Review of Is Baseball Holy? Jack Kerouac and the National Pastime

                                                     

We reviewed Gregory Stephenson's The ragged promised land: Jack Kerouac's America back on November 16 HERE. Now comes his latest foray into Kerouac, Is Baseball Holy? Jack Kerouac and the National Pastime (2021, Ober-Limbo Verlag).

Stephenson's book is an extended essay, 39 numbered pages in length, 5+ of which are taken up by endnotes. He begins with a reference to the text for the film, Pull My Daisy, in which "'Peter the saint'" asks of "'the bishop,'" "'Is baseball holy?'" Stephenson then provides a synthesis of authors who have opined on the religious/spiritual nature of baseball. Until I read this synthesis I had no idea so many authors have written about the holiness of the national pastime, from its expression of the stages of the foundational Christian narrative to its mystical proportions. Stephenson's thesis appears on p. 12:
Baseball was for him [Kerouac], as I hope to show, a "sacred space" - a solace and a sanctuary, a source of insight and inspiration, a lost Eden and a promise of Paradise.
He then supports his thesis with examples from Kerouac's works.

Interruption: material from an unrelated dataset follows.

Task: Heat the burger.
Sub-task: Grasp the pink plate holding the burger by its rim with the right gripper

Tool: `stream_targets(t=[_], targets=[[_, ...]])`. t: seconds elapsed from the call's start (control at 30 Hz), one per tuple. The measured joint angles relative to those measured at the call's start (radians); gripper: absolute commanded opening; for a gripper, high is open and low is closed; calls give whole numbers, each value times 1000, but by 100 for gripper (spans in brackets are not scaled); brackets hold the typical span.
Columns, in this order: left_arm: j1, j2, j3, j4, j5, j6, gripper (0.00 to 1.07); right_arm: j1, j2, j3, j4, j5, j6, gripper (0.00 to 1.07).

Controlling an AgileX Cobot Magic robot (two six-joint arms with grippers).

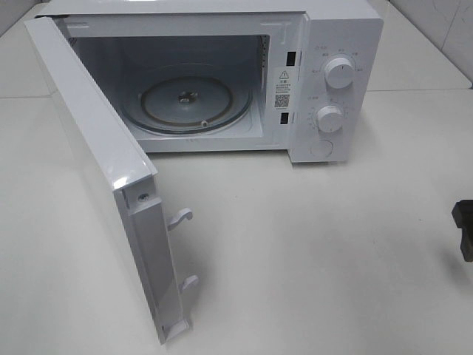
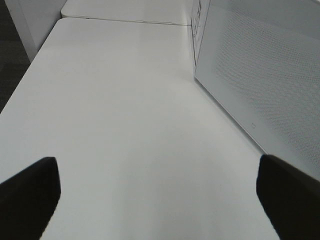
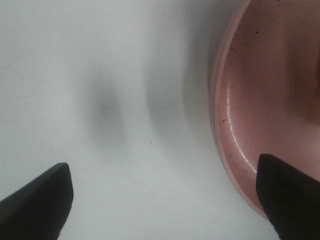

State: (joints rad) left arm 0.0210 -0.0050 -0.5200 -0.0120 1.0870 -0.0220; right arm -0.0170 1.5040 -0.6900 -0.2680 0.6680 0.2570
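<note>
The burger shows in none of the views. The white microwave [image 1: 336, 44] stands at the back of the table with its door [image 1: 103, 170] swung wide open toward the front left. Its glass turntable [image 1: 185, 100] lies bare inside. My right gripper [image 3: 165, 200] hangs open low over the table, with one finger [image 3: 290, 195] above the rim of a pink plate [image 3: 260, 100]. In the exterior high view only a black piece of the right gripper [image 1: 464, 229] shows at the right edge. My left gripper [image 2: 157, 200] is open over bare table, beside the outer face of the microwave door [image 2: 260, 85].
The open door juts far out over the white table [image 1: 310, 266], with two latch hooks [image 1: 181, 217] on its free edge. Two round knobs [image 1: 338, 72] sit on the microwave's right panel. A second table [image 2: 125, 10] adjoins at the back.
</note>
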Motion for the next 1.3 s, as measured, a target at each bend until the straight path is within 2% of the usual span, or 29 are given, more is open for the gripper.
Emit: stream_targets(t=[0.37,0.43,0.93,1.3], targets=[[0,0,0,0,0,0,101,-20,95,-88,-2,35,-37,92],[0,0,0,0,0,0,101,-53,132,-111,0,37,-54,91],[0,0,0,0,0,0,101,-201,253,-136,28,-28,-84,85],[0,0,0,0,0,0,101,-216,332,-139,47,-91,-106,82]])
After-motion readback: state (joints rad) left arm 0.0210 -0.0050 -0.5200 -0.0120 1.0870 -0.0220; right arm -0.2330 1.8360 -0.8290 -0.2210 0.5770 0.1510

He rightfully avoids going into an in-depth description of Kerouac's self-invented fantasy baseball league, leaving that to Isaac Gerwitz in Kerouac at Bat: Fantasy Sports and the King of the Beats. Kerouac has an epiphany watching New York Giants outfielder Bobby Thomson hit a "'miraculous homerun,'" and writing in his 1951 journal, "'There was . . . the sudden realization that winning is possible on earth'" (p. 17).

Stephenson proceeds to outline baseball references and their messages from a number of well-known Kerouac works, including On The Road, Doctor Sax, Maggie Cassidy, Desolation Angels, and Old Angel Midnight. I'll leave it to readers to discern those messages for themselves. Stephenson then suggests that Kerouac was the originator of the American baseball haiku and presents the following two with analysis:
Empty baseball field -
A robin,
Hops along the bench

How cold!
- late September
baseball -
the crickets

Stephenson goes on to analyze some short pieces that Kerouac wrote for Esquire and Escapade magazines in 1958 and 1959. At the end he summarizes nicely:
Played under open skies, on lush spring and summer grass remote from ever-running, rushing time and with outfields extending into infinity, baseball must have seemed to him [Kerouac] both the evocation of an unfallen world and a hint of heaven." (p. 33)

With my eyes now opened to the holy aspects of baseball and Kerouac's understanding of same, I'm motivated to go back and re-read a bunch of Jack's descriptions pointed out by Stephenson.

I think readers of The Daily Beat would dig this cool little book.